“Renuncio”, dijo Evo. Y el pueblo estalló. Bocinazos, cacerolazos, abrazos. En la noche: dinamitazos, saqueos, miedo. “Renuncio”. Orfandad. Dejar un país quemado.
Todo se acaba. Nada permanece. Nada. El amor, el dinero, la pasión, la edad, la vida. Todo. Todo termina por perderse, por correr de nuestras manos, por alejarse de nuestros cuerpos. De nuestros ideales. Los lienzos se ensucian, las torres se quiebran, las guerras acaban con la sangre de los vencidos en las calles. Así, todo se hace un trozo de madera evaporado por las termitas.
Es lo que me dijo Papá, con la cara frente al televisor, con los ojos como gotas: “Renuncio”. Una palabra. La voz del rey que se aprisionaba, que condenaba sus años a un terreno olvidado, sucio. Un legado pisoteado.
En casa vivimos Papá, mi hermano y yo. Tenemos un gato y un perro. Ambos machos. Es decir, en casa no habita una mujer. Mamá no existe. Mamá es una historia. Un relato. Una voz que escucho cuando hace mucho frío, cuando me tapo con todas las frazadas en días de lluvia. Cuando los rayos rompen montañas. Mamá es eso, un salvoconducto. Una exiliada. Una mujer que no existe más que en mi sangre.

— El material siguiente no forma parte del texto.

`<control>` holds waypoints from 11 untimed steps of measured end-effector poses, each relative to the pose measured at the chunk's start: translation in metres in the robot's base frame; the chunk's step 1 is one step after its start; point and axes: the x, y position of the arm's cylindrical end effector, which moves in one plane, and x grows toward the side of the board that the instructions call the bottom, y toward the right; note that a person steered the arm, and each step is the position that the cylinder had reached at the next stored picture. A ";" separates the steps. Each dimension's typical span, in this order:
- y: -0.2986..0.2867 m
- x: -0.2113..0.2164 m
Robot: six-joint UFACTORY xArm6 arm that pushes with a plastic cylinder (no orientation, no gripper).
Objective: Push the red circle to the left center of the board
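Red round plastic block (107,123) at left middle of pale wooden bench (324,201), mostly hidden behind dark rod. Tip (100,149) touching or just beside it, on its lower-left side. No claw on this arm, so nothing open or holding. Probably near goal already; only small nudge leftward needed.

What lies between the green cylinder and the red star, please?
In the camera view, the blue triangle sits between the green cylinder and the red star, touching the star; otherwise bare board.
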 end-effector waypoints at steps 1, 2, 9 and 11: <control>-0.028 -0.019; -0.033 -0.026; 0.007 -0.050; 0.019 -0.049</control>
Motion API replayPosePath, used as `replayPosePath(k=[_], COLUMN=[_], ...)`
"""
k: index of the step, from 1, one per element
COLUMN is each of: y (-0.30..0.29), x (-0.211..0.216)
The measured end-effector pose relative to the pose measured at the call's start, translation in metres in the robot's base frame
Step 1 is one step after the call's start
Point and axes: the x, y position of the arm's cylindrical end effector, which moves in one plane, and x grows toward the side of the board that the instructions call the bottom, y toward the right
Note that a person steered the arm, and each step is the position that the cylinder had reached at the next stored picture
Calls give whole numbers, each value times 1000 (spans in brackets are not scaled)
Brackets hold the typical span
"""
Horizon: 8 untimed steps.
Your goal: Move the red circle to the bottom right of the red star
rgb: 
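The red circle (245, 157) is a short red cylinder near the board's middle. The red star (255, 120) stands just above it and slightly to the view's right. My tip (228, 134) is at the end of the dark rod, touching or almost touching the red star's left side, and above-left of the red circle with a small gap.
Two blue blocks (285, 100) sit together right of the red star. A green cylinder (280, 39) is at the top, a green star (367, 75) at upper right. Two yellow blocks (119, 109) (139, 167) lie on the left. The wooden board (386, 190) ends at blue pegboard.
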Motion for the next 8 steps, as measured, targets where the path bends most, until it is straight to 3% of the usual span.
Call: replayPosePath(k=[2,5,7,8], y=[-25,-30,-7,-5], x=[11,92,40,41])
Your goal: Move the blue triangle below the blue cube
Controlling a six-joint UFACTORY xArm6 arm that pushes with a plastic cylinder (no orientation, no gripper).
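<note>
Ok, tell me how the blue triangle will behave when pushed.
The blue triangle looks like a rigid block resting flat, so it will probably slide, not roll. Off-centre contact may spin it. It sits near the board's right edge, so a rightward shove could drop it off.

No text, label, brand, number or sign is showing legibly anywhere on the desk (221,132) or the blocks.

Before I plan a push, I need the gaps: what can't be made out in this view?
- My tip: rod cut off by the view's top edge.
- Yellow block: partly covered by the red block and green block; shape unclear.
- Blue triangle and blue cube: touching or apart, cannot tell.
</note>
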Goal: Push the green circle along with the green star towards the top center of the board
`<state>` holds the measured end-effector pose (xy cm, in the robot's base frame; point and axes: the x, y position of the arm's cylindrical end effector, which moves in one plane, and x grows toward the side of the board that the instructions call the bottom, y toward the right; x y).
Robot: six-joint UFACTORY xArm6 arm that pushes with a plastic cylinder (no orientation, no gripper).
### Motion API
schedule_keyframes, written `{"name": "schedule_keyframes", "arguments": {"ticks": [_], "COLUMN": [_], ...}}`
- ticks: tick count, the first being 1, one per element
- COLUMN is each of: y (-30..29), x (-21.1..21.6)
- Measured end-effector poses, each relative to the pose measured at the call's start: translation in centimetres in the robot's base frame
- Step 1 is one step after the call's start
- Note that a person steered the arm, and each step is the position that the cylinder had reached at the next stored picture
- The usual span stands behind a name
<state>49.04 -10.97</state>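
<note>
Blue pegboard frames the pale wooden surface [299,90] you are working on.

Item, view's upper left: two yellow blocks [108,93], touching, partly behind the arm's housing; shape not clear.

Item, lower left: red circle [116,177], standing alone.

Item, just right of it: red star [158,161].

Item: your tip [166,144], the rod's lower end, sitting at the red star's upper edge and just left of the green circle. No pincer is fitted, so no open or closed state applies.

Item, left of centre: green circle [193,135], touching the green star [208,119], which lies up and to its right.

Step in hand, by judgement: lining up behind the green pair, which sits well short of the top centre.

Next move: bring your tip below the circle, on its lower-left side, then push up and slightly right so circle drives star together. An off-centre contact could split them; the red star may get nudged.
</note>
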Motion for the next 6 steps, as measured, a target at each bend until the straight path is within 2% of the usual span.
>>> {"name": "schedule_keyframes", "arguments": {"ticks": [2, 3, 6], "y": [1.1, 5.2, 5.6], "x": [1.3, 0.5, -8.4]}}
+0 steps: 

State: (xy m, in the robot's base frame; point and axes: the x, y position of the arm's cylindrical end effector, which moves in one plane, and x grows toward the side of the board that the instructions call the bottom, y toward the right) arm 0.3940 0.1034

Así que Mamá es aquel pedazo de espejo que se borra de nuestro álbum familiar. Lo comprendí en mi niñez. Ella se iría. No permanecería con nosotros. No, ella pertenecía a ese lugar inhabitable, ese espacio de mundo que mutaba a diario, como un Aleph. El Universo. Mamá no nos necesitaba. Precisaba de sus piernas, de su melena de fuego, de su caminar veloz.
Así entendí que el amor no es sagrado. No es contundente. Se equipara a los ciervos, que se detienen frente a ti en la noche, delante de la carretera. Los observas, los sueñas, los calcas en algún recodo de tu mente, y luego ya no están ahí. Han escapado. Así imagino ese calor del alma. Como algo que se extingue. Porque nada se consolida.
Uno renuncia a las palabras que canta, a los juramentos que deja en el papel. A las promesas, a las emociones. Uno renuncia a la paz y escapa con el cuerpo nuevo, con los brazos que sostienen las caderas y te dicen: “Vámonos, nuestras vidas pueden cambiar”. Uno renuncia a los hijos, renuncia al dinero, renuncia a la vida.
“Renuncio”, dijo Evo. Y el pueblo estalló. Bocinazos, cacerolazos, abrazos. En la noche: dinamitazos, saqueos, miedo. “Renuncio”.
Papá, con breves mares a punto de migrar de sus pupilas: “¿Por qué renuncias ahora? Deberías haberlo hecho antes. Cuando te queríamos. Cuando eras la esperanza. Nos diste tanto. Y ahora te vas sin nada”.
Orfandad. Dejar un país quemado. Dejar los cuerpos de tus hijos en una casa que desconoces. Dejar tu ficción en las paredes de los que aún te adoran.